This procedure is known as "Area-based" sampling, and is considered a method of Monte-Carlo Integration. Monte-Carlo integration is a rich field. All high energy physics simulations are based on it. Basically, the function we sample from starts with a collision and computing the probability that this could be any other collision. We then proceed to put this single collision through a point by point simulation, of each particle going through all the detectors.

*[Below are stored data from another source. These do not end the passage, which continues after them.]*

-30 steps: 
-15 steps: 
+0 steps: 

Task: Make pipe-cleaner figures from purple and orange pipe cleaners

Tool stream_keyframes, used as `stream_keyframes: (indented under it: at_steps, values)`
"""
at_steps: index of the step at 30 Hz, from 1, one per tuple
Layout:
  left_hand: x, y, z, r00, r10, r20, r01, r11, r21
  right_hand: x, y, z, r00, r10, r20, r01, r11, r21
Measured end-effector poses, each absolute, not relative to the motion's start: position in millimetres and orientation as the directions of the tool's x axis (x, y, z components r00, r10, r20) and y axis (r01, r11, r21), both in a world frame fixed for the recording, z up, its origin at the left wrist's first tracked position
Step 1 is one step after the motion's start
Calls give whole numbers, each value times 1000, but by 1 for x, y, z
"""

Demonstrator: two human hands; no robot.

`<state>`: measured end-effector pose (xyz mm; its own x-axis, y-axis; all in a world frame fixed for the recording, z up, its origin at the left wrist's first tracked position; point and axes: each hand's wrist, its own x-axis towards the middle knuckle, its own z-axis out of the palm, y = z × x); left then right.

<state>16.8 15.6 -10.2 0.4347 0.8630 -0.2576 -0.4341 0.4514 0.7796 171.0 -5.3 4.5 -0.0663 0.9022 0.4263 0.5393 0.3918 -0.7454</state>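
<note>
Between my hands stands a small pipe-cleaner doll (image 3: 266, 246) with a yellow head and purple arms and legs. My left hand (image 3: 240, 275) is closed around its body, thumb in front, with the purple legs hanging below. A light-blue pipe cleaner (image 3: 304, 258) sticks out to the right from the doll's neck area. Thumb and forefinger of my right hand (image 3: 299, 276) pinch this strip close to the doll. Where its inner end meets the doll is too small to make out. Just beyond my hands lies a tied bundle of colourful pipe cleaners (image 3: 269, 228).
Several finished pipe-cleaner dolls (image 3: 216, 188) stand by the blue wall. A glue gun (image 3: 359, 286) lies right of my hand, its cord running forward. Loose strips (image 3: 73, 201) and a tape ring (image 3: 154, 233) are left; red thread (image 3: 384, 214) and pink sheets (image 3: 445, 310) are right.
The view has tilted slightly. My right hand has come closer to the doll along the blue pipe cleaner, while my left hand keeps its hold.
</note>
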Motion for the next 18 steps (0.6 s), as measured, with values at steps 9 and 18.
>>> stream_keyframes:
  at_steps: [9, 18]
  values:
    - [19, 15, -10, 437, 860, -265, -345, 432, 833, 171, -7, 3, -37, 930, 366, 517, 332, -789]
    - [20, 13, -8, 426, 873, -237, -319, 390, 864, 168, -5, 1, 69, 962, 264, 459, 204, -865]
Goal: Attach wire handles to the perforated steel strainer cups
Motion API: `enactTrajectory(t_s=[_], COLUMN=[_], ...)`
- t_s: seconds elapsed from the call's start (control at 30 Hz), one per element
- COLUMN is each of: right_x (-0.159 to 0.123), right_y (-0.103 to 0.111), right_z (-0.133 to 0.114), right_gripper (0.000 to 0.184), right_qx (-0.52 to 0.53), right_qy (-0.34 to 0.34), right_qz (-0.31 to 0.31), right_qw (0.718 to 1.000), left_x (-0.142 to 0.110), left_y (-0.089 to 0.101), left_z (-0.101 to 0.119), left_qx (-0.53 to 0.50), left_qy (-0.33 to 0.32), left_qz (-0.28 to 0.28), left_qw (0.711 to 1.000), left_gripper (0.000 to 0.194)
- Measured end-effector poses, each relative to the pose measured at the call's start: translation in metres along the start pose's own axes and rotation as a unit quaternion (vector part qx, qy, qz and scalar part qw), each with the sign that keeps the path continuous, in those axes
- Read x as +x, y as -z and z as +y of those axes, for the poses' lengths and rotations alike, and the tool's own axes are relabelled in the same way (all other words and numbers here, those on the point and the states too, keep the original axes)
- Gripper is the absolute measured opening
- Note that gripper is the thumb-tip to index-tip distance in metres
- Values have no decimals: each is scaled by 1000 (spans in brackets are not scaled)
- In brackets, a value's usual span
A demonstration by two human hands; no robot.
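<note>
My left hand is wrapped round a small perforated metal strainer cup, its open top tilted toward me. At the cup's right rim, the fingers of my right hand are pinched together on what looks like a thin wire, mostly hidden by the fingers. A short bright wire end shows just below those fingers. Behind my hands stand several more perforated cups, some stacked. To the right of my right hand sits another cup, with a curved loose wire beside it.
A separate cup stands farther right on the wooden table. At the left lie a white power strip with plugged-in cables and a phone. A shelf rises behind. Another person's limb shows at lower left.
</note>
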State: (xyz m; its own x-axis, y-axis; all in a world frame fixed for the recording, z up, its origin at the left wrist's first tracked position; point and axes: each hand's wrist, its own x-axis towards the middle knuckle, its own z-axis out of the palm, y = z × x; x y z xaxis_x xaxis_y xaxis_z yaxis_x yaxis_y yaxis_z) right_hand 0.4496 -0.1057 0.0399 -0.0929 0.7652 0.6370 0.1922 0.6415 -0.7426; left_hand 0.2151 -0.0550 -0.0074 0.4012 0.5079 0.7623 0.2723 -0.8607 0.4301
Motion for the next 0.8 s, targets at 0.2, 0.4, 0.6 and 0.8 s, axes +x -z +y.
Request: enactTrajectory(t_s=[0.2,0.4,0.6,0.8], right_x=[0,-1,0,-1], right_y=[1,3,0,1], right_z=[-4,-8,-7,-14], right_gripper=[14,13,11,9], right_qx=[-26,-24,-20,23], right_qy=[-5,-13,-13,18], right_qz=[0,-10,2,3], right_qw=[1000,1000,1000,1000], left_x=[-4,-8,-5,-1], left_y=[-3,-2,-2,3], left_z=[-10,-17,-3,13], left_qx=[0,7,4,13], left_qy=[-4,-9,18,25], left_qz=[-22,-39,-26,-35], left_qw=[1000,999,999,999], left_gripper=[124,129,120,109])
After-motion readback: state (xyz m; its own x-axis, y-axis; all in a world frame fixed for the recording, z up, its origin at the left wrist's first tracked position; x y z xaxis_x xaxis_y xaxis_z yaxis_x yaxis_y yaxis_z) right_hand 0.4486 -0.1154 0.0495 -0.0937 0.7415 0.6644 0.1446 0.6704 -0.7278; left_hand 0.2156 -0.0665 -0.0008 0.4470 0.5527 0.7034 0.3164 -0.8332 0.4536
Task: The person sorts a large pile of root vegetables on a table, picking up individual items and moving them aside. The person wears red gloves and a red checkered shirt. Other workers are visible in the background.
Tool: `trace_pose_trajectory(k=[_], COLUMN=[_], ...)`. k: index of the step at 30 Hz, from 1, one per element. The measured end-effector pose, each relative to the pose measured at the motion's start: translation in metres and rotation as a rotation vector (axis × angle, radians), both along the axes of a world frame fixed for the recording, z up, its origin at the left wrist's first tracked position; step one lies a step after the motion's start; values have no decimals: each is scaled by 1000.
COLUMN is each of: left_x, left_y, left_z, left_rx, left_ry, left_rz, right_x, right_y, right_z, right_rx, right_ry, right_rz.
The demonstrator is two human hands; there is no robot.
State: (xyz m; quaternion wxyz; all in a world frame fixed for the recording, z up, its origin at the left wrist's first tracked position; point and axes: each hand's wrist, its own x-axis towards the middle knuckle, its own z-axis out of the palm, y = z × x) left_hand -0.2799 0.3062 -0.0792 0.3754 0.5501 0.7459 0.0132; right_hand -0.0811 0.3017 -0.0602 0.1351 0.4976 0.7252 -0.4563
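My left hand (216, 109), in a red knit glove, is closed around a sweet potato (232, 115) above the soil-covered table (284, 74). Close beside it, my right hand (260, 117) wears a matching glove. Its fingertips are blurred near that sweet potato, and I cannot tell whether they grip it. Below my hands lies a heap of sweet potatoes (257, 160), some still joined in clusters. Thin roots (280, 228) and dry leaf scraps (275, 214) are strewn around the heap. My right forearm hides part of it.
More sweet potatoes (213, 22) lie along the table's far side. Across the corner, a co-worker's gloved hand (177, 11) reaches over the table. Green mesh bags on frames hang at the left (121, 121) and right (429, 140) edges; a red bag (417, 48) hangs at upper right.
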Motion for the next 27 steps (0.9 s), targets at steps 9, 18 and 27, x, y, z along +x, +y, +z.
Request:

Finally we aggregate our distributions based on this. You will see the usefulness of Monte Carlo Simulation later on. 

<a name='exercises_6_5'></a>     

| [Top](#section_6_0) | [Restart Section](#section_6_5) | [Next Section](#section_6_6) |


### <span style="border:3px; border-style:solid; padding: 0.15em; border-color: #90409C; color: #90409C;">Ex-6.5.1</span>

Compute the fraction of events above the line corresponding to the function that we defined previously:

<pre>
def f(x):
    return x**4 + 3*(x-2)**3 - 15*(x)**2 + 1
</pre>

Specifically, sample `100000` points from a uniform distribution over the x and y ranges specficed above (ie $-6 < x < 3$ and $f(-6) < y < f(3)$ to compute this fraction.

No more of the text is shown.